Department of Radiology, Tongji Hospital, Tongji Medical College, Huazhong University of Science and Technology, Qiaokou District, 1095 Jiefang Avenue, Wuhan, Hubei, 430030, China.
Department of Radiology, West China Hospital, Sichuan University, Guoxue Alley, No. 37, Guoxue Alley, Chengdu, Sichuan, 610041, China.
BMC Med. 2024 Oct 8;22(1):441. doi: 10.1186/s12916-024-03669-5.
Delayed diagnosis of inflammatory bowel disease (IBD) is common, there is still no effective imaging system to distinguish Crohn's Disease (CD) and Ulcerative Colitis (UC) patients.
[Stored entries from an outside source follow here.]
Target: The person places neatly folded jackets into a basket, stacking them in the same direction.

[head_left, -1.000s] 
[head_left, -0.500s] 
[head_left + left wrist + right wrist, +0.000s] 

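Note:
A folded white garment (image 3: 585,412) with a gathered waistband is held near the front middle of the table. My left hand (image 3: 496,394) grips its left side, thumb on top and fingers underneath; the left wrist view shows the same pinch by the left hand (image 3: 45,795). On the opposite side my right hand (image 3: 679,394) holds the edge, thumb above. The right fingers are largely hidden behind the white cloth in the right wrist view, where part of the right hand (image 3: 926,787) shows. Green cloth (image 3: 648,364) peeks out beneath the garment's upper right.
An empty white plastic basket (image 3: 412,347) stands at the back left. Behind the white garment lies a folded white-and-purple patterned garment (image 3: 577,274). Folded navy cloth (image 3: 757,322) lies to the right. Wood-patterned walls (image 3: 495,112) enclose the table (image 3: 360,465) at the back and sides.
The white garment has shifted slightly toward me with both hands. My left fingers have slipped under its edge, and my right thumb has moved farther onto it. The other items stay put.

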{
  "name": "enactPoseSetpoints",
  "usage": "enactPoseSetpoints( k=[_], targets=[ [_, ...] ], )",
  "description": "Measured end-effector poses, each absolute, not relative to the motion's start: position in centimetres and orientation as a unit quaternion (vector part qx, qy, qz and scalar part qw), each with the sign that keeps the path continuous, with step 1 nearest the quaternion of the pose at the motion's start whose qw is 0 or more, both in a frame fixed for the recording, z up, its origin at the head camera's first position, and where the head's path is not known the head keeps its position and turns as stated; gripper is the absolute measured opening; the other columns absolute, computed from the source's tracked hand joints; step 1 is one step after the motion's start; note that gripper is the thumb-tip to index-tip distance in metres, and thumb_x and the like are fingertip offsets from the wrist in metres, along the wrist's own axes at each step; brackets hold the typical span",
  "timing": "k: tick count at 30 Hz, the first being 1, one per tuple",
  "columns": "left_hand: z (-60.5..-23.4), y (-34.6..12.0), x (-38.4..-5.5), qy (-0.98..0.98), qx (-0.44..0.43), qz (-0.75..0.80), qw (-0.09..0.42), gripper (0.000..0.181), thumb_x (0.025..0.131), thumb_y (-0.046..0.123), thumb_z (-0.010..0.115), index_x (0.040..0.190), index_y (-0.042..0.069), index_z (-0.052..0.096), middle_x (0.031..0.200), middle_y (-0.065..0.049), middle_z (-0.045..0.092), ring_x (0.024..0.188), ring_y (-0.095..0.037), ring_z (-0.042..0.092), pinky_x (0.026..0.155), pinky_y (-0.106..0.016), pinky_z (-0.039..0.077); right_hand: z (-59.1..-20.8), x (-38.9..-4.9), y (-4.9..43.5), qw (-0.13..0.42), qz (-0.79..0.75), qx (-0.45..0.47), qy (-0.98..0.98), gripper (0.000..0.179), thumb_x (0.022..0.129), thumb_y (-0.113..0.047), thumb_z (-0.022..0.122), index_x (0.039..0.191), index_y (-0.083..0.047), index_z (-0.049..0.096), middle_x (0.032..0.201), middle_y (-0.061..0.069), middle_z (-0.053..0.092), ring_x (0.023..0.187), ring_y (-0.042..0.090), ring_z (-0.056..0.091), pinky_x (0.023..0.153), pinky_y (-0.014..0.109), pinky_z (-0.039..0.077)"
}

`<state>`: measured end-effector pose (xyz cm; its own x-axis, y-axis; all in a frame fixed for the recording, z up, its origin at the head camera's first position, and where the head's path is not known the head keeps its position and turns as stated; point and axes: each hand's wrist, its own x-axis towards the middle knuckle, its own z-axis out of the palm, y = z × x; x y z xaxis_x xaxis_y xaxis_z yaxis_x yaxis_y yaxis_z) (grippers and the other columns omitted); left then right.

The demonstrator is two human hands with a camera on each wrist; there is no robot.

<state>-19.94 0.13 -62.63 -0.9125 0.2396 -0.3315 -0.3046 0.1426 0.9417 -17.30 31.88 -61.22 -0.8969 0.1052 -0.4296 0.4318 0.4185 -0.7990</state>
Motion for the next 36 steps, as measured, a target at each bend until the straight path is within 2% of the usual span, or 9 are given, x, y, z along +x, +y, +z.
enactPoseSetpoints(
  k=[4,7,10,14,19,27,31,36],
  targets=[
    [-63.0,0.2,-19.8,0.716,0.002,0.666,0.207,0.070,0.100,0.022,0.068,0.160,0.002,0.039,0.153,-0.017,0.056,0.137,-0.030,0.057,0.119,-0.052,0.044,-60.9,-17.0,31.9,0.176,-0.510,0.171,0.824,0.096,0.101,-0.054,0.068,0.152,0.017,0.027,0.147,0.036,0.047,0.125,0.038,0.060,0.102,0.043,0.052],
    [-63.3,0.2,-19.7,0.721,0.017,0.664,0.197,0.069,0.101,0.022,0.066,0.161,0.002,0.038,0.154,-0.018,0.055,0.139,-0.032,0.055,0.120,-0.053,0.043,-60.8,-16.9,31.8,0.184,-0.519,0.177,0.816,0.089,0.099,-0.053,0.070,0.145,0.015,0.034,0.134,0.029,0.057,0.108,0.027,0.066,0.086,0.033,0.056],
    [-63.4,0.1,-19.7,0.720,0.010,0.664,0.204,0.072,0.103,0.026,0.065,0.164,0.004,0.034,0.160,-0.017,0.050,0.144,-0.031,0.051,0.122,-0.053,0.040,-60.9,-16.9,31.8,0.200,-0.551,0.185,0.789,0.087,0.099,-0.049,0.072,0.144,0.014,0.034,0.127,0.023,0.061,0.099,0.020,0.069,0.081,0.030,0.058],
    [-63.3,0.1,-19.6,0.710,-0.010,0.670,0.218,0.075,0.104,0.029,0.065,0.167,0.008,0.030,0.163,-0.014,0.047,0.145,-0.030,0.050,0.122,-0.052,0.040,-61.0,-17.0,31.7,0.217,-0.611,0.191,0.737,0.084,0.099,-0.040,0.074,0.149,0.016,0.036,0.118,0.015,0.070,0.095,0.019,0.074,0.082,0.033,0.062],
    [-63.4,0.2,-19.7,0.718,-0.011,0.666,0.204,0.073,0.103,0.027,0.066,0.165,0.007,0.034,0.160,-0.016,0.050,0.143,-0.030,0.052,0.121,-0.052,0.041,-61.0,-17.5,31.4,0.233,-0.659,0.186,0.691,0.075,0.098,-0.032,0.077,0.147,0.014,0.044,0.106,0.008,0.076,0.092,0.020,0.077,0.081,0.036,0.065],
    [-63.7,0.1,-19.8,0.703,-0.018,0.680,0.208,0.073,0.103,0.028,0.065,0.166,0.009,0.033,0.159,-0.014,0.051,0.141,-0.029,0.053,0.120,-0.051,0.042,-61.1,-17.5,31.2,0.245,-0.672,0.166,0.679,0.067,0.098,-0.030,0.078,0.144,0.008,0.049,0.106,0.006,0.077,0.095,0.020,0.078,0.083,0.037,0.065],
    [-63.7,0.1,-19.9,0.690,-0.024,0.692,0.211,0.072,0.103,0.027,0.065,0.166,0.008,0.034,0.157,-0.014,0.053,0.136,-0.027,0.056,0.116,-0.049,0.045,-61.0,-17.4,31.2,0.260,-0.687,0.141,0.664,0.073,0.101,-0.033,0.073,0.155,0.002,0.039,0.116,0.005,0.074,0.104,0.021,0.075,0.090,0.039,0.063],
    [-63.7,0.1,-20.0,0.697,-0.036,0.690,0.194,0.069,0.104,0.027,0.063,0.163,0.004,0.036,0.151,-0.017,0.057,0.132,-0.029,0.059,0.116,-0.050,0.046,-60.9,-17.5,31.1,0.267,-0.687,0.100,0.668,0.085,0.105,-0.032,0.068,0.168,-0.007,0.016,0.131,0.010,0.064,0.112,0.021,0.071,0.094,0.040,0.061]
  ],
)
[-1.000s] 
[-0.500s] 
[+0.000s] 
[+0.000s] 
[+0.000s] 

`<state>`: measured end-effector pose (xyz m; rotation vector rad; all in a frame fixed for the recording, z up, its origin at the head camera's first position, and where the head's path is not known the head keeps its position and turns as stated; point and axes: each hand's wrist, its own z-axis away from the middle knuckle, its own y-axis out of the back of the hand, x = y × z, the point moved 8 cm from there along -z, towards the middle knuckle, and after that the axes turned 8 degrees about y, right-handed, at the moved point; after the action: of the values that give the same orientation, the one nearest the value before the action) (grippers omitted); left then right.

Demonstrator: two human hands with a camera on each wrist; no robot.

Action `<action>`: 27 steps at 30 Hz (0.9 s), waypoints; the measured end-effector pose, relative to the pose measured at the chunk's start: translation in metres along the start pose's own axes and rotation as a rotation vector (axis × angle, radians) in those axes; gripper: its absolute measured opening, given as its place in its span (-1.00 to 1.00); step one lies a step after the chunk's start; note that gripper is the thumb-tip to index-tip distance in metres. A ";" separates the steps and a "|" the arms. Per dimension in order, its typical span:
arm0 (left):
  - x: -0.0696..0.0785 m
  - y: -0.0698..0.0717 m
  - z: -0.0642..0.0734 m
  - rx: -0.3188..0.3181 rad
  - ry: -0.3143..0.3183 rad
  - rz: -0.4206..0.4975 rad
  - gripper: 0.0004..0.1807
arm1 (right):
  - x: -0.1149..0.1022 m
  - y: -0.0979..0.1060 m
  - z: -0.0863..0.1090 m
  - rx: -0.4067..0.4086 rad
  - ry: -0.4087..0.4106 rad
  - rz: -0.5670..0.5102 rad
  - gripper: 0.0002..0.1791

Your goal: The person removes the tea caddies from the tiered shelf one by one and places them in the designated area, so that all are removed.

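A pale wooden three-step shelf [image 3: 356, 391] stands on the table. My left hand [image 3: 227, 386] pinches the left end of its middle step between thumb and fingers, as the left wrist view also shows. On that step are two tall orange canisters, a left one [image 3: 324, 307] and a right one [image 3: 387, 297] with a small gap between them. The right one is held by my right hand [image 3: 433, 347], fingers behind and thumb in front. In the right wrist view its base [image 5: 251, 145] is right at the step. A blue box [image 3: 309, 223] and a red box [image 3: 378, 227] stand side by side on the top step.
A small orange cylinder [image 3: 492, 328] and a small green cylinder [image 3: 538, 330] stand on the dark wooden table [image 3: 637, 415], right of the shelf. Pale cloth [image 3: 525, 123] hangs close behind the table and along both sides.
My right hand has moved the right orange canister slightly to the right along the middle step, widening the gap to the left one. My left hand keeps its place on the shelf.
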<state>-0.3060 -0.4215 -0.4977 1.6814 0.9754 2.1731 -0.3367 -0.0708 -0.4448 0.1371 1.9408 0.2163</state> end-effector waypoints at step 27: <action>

This multicenter retrospective study included IBD patients at three centers between January 2012 and May 2022. The intestinal and perianal imaging signs were evaluated. Visceral fat information from CT images was extracted, including the ratio of visceral to subcutaneous fat volume (VSR), fat distribution, and attenuation values. The valuable indicators were screened out in the derivation cohort by binary logistic regression and receiver working curve (ROC) analysis to construct an imaging report and data system for IBD (IBD-RADS), which was tested in the validation cohort.
The derivation cohort included 606 patients (365 CD, 241 UC), and the validation cohort included 155 patients (97 CD, 58 UC). Asymmetric enhancement (AE) (OR = 87.75 [28.69, 268.4]; P < 0.001), perianal fistula (OR = 4.968 [1.807, 13.66]; P = 0.002) and VSR (OR = 1.571 [1.087, 2.280]; P = 0.04) were independent predictors of CD. VSR improved the efficiency of imaging signs (AUC: 0.929 vs. 0.901; P < 0.001), with a threshold greater than 0.97 defined as visceral fat predominance (VFP). In IBD-RADS, AE was the major criterion, VFP and perianal fistula were auxiliary criteria, and intestinal fistula, limited small bowel disease, and skip distribution were special favoring items as their 100% specificity. Grade 3 to 5 correctly classified most CD patients (derivation: 96.5% (352/365), validation: 98.0% (95/97)), and 98% of those were eventually diagnosed with CD (derivation: 97.8% (352/360), validation: 98.0% (95/97)).
IBD-RADS can help radiologists distinguish between CD and UC in patients with suspected IBD.
炎症性肠病(IBD)的诊断延迟较为常见,目前仍缺乏有效的影像学系统来区分克罗恩病(CD)和溃疡性结肠炎(UC)患者。
本多中心回顾性研究纳入了 2012 年 1 月至 2022 年 5 月期间三个中心的 IBD 患者。评估了肠道和肛周的影像学征象。从 CT 图像中提取内脏脂肪信息,包括内脏与皮下脂肪体积比(VSR)、脂肪分布和衰减值。通过二元逻辑回归和接收工作曲线(ROC)分析在推导队列中筛选出有价值的指标,构建炎症性肠病(IBD)的影像学报告和数据系统(IBD-RADS),并在验证队列中进行测试。
推导队列纳入了 606 例患者(365 例 CD,241 例 UC),验证队列纳入了 155 例患者(97 例 CD,58 例 UC)。非对称强化(AE)(OR=87.75[28.69, 268.4];P<0.001)、肛周瘘(OR=4.968[1.807, 13.66];P=0.002)和 VSR(OR=1.571[1.087, 2.280];P=0.04)是 CD 的独立预测因子。VSR 提高了影像学征象的效能(AUC:0.929 比 0.901;P<0.001),定义 VSR 大于 0.97 为内脏脂肪优势(VFP)。在 IBD-RADS 中,AE 是主要标准,VFP 和肛周瘘是辅助标准,而肠道瘘、局限性小肠疾病和跳跃分布则是特异性的有利项目,其特异性为 100%。3 级到 5 级正确分类了大多数 CD 患者(推导队列:96.5%(352/365),验证队列:98.0%(95/97)),其中 98%的患者最终被诊断为 CD(推导队列:97.8%(352/360),验证队列:98.0%(95/97))。
IBD-RADS 有助于放射科医生在疑似 IBD 患者中区分 CD 和 UC。